AUD/USD and NZD/USD have given back over half of their overnight gains already. AUD/USD falling 0.50% to 0.7680, and NZD/USD falling 0.40% to 0.7145. Critical supports remain at 0.7600 and 0.7100, respectively. Failure telegraphs 200+ point losses for both.
USD/CNY retreated from resistance at 6.5500 overnight, settling at 6.5130 this morning. With official interest intervening in the stock markets yesterday, it seems unlikely Chinese authorities will tolerate a rapid fall in the Yuan either. USD/CNY should hold between 6.5000 and 6.5500 over the next 24 hours, giving valuable breathing space to under pressure regional Asian currencies.
The Indonesian Rupiah continues to be a concern, with USD/IDR rising to 14,450 today. Further rises by USD/IDR are likely to trigger heavy intervention by Bank Indonesia, with 15,000 likely to be its line in the sand. If USD/IDR rises through 15,000.00, that is likely to signal further weakness elsewhere in Asia.

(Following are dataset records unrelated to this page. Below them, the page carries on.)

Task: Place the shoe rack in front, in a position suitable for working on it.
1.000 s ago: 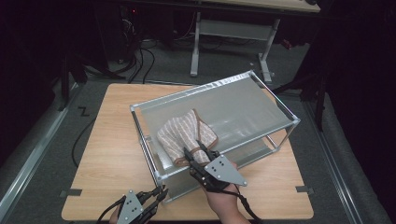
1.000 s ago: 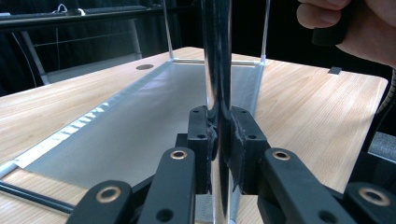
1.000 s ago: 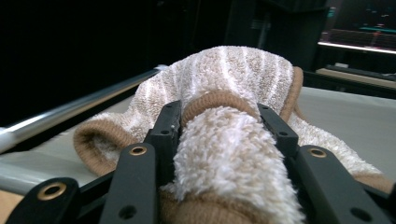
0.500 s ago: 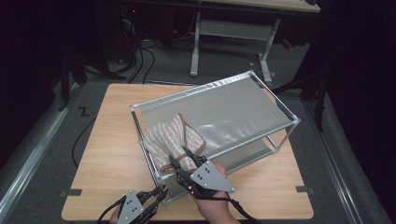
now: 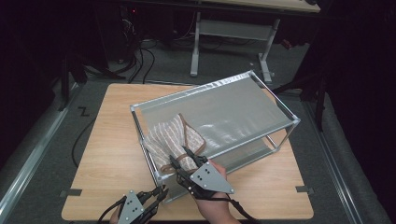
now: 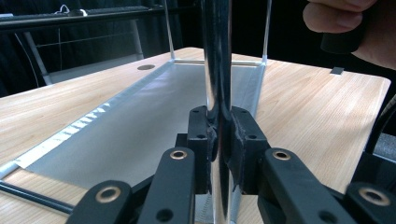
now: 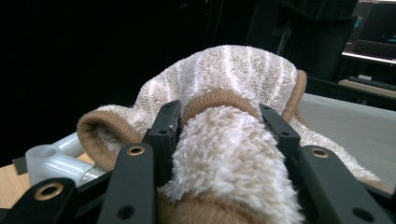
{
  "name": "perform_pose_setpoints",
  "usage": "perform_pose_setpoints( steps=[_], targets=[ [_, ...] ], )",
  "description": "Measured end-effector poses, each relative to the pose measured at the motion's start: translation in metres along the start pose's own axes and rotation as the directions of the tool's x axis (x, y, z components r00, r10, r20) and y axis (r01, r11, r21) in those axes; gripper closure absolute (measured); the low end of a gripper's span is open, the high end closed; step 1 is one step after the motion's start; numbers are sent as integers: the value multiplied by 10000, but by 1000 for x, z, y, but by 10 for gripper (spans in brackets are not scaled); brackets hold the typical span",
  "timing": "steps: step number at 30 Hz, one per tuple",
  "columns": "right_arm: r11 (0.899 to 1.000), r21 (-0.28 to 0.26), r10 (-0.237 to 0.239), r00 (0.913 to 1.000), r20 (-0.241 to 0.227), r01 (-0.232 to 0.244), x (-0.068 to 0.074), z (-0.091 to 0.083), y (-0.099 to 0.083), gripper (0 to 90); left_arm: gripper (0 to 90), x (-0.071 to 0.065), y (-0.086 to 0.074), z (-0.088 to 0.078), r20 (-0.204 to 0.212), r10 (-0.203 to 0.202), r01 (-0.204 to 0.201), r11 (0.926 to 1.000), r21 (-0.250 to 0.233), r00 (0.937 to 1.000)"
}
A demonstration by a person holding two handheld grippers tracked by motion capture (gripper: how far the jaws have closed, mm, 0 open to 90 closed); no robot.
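Observation:
A beige striped towel (image 5: 170, 137) with brown trim lies bunched over the near left corner of a metal-framed rack (image 5: 275, 100) that has a grey mesh top. My right gripper (image 5: 181, 157) is shut on a thick fold of that towel (image 7: 233, 74). The fold bulges between the right gripper's (image 7: 218, 113) jaws, which have just been opening a little. My left gripper (image 5: 161, 191) sits low at the rack's near corner. In the left gripper view, the left gripper (image 6: 220, 135) is shut on the rack's shiny upright post (image 6: 217, 70).
The rack stands askew on a wooden table (image 5: 107, 154) with bare wood to its left and along the front edge. A white corner joint (image 7: 51, 163) of the frame shows beside the towel. The hand (image 6: 345, 23) holding the right gripper is close above the post.
My right gripper has moved left along the rack's near side, dragging the towel toward the near left corner. The left gripper has stayed on the post.

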State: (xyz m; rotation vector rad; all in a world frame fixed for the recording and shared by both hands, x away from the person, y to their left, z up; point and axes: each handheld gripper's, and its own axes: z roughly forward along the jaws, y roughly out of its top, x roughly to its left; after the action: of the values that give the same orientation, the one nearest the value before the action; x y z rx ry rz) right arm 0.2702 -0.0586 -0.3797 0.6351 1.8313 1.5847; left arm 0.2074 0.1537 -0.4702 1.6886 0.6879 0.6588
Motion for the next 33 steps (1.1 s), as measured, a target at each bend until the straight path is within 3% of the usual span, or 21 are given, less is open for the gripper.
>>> perform_pose_setpoints(
  steps=[8, 19, 25, 33],
  targets=[
    [10000, 19, 59, 10000, 3, -59, -12, -2, -2, 547, 794, -1, 0, 0, 31, 77, -77, 10000, 11, 10000],
    [9991, 190, 344, 9935, 1084, -367, -54, -11, -9, 544, 796, -1, 0, 0, 7, 115, -115, 9999, 14, 9999],
    [9983, 341, 395, 9801, 1946, -470, -87, -21, -14, 545, 796, -1, 0, 1, -6, 61, -61, 10000, -8, 10000],
    [9969, 574, 331, 9494, 3123, -536, -135, -37, -21, 544, 795, 1, 0, 1, -85, 147, -146, 9999, 43, 9999]
  ],
)
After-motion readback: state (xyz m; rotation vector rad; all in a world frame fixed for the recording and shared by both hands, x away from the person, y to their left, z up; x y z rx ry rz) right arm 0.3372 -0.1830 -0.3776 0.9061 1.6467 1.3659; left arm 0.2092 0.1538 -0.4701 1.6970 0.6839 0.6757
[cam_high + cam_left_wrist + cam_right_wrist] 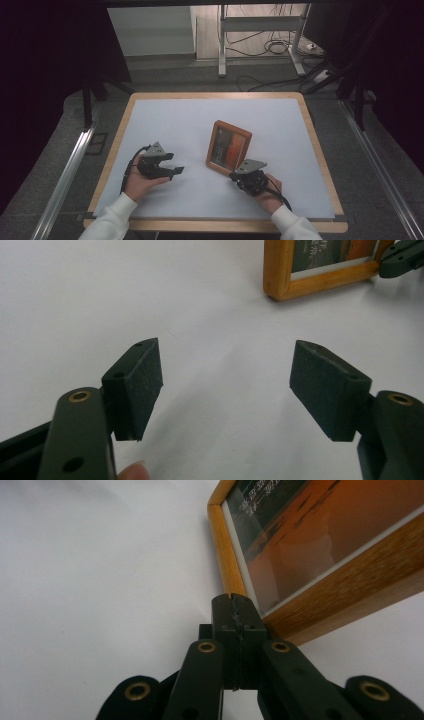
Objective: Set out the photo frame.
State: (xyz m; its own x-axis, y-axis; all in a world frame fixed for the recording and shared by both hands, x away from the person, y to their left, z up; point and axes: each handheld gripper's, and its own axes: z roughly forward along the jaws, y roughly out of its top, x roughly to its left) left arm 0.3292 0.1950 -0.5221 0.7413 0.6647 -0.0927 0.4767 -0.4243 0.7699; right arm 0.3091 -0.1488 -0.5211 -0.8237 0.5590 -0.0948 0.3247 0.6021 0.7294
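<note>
A wooden picture frame (229, 147) with an orange and dark picture stands tilted back on the white mat (200, 125), right of centre. My right gripper (235, 175) is shut, pad against pad with nothing between them, and its tip (235, 600) sits at the frame's (325, 545) near lower corner, beside the wood. Whether it touches the wood I cannot tell. My left gripper (175, 164) rests low on the mat to the frame's left, open. Between its wide-apart pads (227, 385) there is only bare mat. The frame's corner (320, 285) and the right gripper's tip (400, 257) lie farther off.
The mat covers a table with a wooden rim (115, 145). Beyond the far edge are a grey floor, a metal stand's legs (222, 45) and loose cables (270, 47). Metal rails (67, 170) run along both sides of the table.
</note>
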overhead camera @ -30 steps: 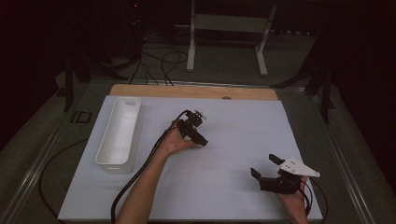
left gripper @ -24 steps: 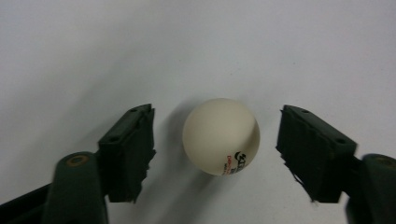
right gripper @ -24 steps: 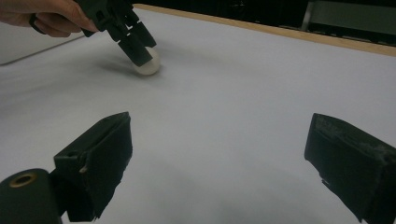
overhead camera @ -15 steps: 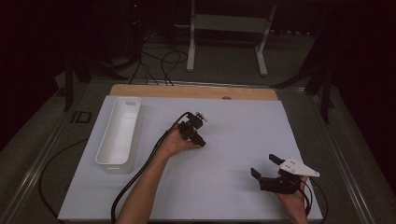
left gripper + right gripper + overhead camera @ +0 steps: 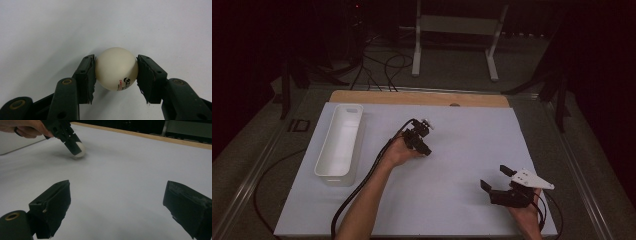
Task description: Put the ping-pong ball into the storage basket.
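Left gripper (image 5: 116,72) jaws just closed onto the ball (image 5: 116,68); white table (image 5: 462,150), dark room

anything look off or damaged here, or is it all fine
Nothing is spilled or askew. One small thing: the black pads on the left gripper look frayed and ragged along their lower edges where its fingers press the white ball. The white bin sits upright on the table.
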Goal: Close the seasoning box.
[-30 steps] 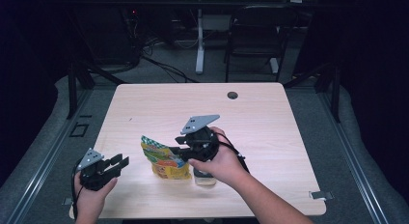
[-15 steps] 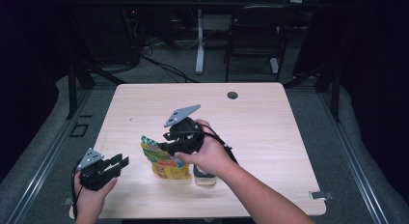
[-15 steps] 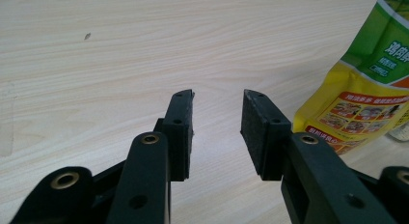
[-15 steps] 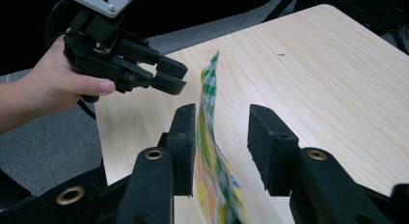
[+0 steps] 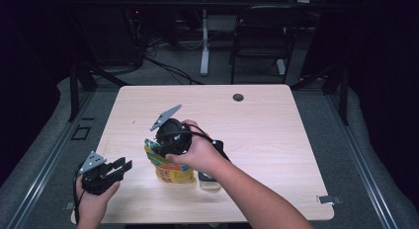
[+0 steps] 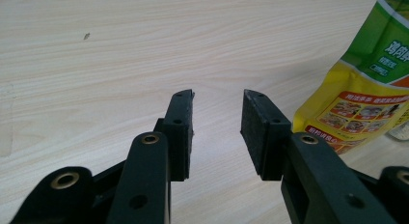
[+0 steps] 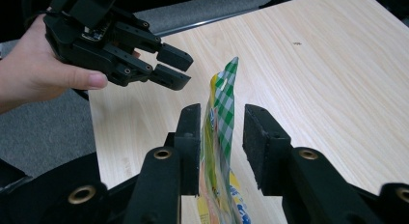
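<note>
The snack pouch (image 5: 170,165) stands upright on the tabletop (image 5: 267,135), near the front edge and left of centre, with its crimped top edge pointing up. In the right gripper view the pouch's top seam, printed in a green-and-white check (image 7: 223,113), rises between the two black jaws of the right hand-held gripper (image 7: 222,137). The jaws are apart with a moderate gap; the pouch top lies close to the left jaw, and whether it touches either pad cannot be told. In the high view the right hand (image 5: 200,152) holds this hand-held gripper just above and behind the pouch and covers part of the pouch top. The pouch face is yellow with a green upper band; in the left gripper view (image 6: 366,84) it carries white characters on the green band and a red panel with small food pictures, but the writing is too small and cut off at the frame edge to read. A small pale object (image 5: 209,180) lies on the tabletop just right of the pouch, partly hidden under the right forearm; its kind cannot be told. The left hand-held gripper (image 5: 111,170) is held by the left hand (image 5: 94,197) near the front left corner, apart from the pouch, jaws open and holding nothing. A dark round hole (image 5: 238,97) sits near the far edge of the tabletop.
</note>
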Action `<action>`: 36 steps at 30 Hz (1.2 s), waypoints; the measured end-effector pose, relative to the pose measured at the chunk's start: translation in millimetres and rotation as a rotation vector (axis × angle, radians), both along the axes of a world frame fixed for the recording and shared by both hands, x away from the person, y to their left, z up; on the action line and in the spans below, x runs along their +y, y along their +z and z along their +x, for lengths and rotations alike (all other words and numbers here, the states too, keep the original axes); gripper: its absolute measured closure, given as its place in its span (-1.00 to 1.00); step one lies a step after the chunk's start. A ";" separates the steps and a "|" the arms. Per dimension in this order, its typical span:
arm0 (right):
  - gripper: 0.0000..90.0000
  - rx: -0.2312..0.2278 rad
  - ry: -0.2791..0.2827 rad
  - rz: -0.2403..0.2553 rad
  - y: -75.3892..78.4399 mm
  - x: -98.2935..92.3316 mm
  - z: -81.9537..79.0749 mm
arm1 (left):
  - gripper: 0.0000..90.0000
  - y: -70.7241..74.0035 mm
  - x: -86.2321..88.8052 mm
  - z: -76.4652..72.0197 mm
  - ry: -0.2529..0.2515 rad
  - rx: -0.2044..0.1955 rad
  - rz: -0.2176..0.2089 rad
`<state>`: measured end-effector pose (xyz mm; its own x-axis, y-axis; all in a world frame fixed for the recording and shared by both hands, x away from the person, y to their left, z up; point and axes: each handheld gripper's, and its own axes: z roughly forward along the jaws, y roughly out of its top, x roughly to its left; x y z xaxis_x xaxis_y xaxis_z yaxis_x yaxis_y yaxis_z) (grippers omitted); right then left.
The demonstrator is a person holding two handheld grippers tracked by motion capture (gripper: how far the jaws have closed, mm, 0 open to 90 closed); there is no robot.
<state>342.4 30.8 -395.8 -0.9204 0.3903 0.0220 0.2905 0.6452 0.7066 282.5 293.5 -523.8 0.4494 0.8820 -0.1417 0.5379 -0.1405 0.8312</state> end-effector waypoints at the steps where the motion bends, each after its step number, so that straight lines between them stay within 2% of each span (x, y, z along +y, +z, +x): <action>1: 0.52 0.000 0.002 -0.011 0.2 1.1 1.1 | 0.45 -0.6 -0.3 0.2 0.004 -0.009 -0.005; 16: 0.68 0.044 0.018 -0.092 -6.5 18.6 10.8 | 0.45 -0.5 0.2 0.5 0.002 -0.007 -0.005; 27: 0.80 0.064 0.028 -0.157 -11.8 22.9 13.2 | 0.45 -0.8 0.4 0.8 0.002 -0.007 -0.006; 36: 0.94 0.081 0.039 -0.159 -12.3 23.7 13.4 | 0.45 -1.6 -0.3 1.0 0.000 -0.003 -0.009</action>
<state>355.7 54.6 -408.1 -0.9327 0.3587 0.0376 0.3148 0.7587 0.5703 283.5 293.2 -525.4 0.4496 0.8809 -0.1482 0.5352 -0.1328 0.8342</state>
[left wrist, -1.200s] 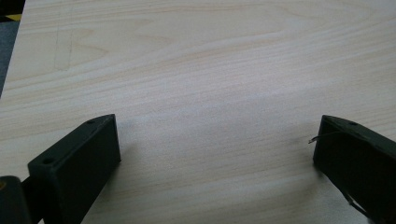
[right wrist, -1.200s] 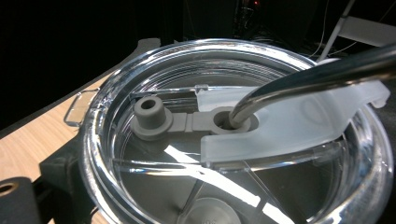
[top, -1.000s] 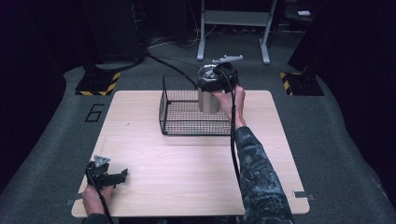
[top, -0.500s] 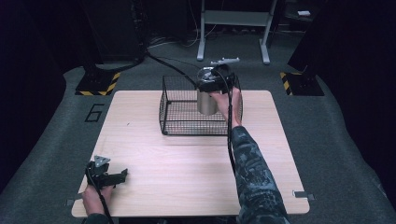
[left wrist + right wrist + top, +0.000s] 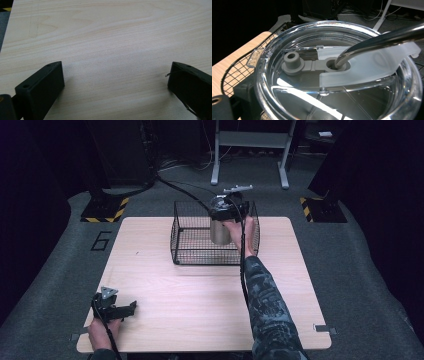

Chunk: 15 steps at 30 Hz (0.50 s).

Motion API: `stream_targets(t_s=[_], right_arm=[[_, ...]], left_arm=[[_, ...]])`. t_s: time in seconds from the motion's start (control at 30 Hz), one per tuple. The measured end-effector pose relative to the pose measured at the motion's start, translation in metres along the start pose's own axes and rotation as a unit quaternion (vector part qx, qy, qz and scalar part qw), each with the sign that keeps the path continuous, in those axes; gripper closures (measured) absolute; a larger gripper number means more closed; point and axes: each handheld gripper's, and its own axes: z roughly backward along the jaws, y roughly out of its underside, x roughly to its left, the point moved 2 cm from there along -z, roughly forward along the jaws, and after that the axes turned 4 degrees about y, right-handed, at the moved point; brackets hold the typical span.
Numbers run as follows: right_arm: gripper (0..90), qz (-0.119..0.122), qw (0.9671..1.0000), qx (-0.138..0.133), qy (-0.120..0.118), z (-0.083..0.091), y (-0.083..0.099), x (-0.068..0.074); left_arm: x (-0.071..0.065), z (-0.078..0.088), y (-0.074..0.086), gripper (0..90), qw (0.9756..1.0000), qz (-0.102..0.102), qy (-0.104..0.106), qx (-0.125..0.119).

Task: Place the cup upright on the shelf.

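Right gripper (image 5: 225, 212): I clamp the tumbler (image 5: 219, 231) upright by its lid (image 5: 337, 72), lowering it into the wire basket (image 5: 200, 255) at twelve o'clock.
Left gripper (image 5: 114, 308): wide open, empty, parked at seven o'clock on the table (image 5: 190, 305), out of the way.

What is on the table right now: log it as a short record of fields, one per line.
surface: wooden table
container: black wire basket at the far middle of the table
item in hand: steel tumbler with clear lid and metal straw, upright inside the basket
right gripper: at the tumbler's top, jaws either side of the lid
left gripper: jaws wide apart, holding nothing, low over the near left corner
tumbler on basket floor: cannot tell
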Motion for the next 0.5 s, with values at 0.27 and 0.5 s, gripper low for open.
stream_targets(t_s=[0.27, 0.5], right_arm=[[3.9, -0.002, 0.9999, 0.013, 0.003, -0.012, 0.009, -0.002], [3.9, -0.002, 0.9999, 0.014, 0.004, -0.018, 0.011, 0.0]], left_arm=[[0.0, 0.0, 0.0, 0.5, 1.0, 0.001, 0.0, 0.0], [0.0, 0.0, 0.0, 0.5, 1.0, 0.0, 0.002, 0.003]])
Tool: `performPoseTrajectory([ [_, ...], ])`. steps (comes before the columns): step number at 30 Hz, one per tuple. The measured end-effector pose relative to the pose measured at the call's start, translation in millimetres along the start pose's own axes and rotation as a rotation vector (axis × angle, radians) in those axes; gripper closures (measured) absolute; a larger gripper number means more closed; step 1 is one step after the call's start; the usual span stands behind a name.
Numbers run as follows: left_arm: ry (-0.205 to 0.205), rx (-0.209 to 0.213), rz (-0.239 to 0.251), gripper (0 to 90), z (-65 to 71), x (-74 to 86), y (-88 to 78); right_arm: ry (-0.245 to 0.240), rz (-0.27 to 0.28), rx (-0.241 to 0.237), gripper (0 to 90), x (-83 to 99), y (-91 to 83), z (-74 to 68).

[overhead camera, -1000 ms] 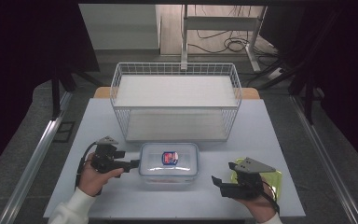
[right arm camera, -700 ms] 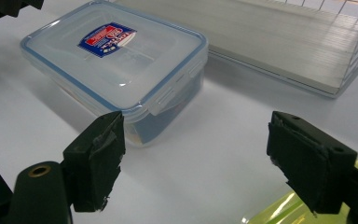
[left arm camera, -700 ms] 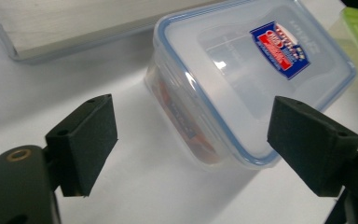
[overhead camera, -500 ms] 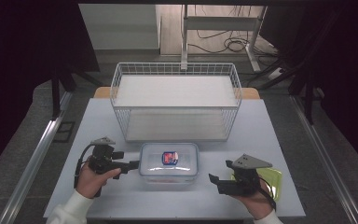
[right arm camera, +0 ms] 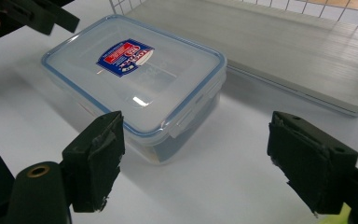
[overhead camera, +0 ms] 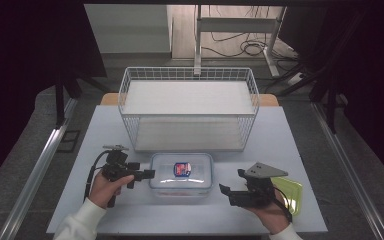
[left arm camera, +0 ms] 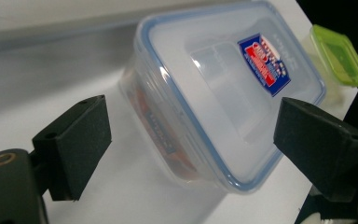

Overall, the price action overnight appeared to be corrective, with the US Dollar sell-off quickly running out of momentum in Asia. A weak US bond auction will almost certainly trigger more US Dollar strength.
Oil consolidation continues
Oil prices eased overnight, helped lower by a much higher than expected build in US API Crude Inventories. Brent crude fell 1.2% to $67.30 a barrel, while WTI eased by 1.35% to $63.70 a barrel. Both contracts are unchanged in Asia as the region takes a wait and see approach today.
Oil appears to be temporarily running out of upside momentum, and a deeper correction cannot be ruled out as speculative longs unwind trades. Market sentiment seems to be swinging towards reducing production cuts by OPEC+ next month, although OPEC+ has already dished out a harsh lesson on assuming anything.
With that in mind, a deeper retreat by Brent crude, possibly as far as $62.00 a barrel, is possible, having retraced 50% of its last week’s already. A failure of $66.70 will signal a deeper correction. The picture is similar for WTI, with a daily close below $63.40, increasing the likelihood of a deeper sell-off, possibly as far as $60.00 a barrel.
With physical markets in deficit for prompt delivery and the futures curves in backwardation, falls are likely to be short-lived. But such has been the rapidity and scale of oil’s recent rally, that the ensuing corrections lower can replicate both.
Bottom fishers’ bond on gold
The firm bid to cover for the overnight US 3-year bill auction prompted bottom fishers to appear in force on gold. It staged an impressive 1.90% rally to $1716.00 an ounce. The waning momentum in US index futures, and some US Dollar strength, has seen gold beat a modest retreat in Asia to $1711.80 an ounce today.
Gold is by no means out of the woods, and the rally overnight reflects reduced liquidity and no small measure of optimism by badly burnt gold bulls. If the US 10 and 30-year bond auctions, or the US CPI, don’t play the game, gold will almost certainly retest its lows around $1680.00 an ounce seen yesterday morning.
Gold’s nearest support is yesterday’s $1676.00 lows with resistance nearby at $1720.00 and $1740.00 an ounce. That is followed by the $1760.00 an ounce breakout level. Gold has a lot of wood to chop on the upside, and I continue to believe that gold will trade at $1600.00 an ounce, before it trades at $1760.00 an ounce again.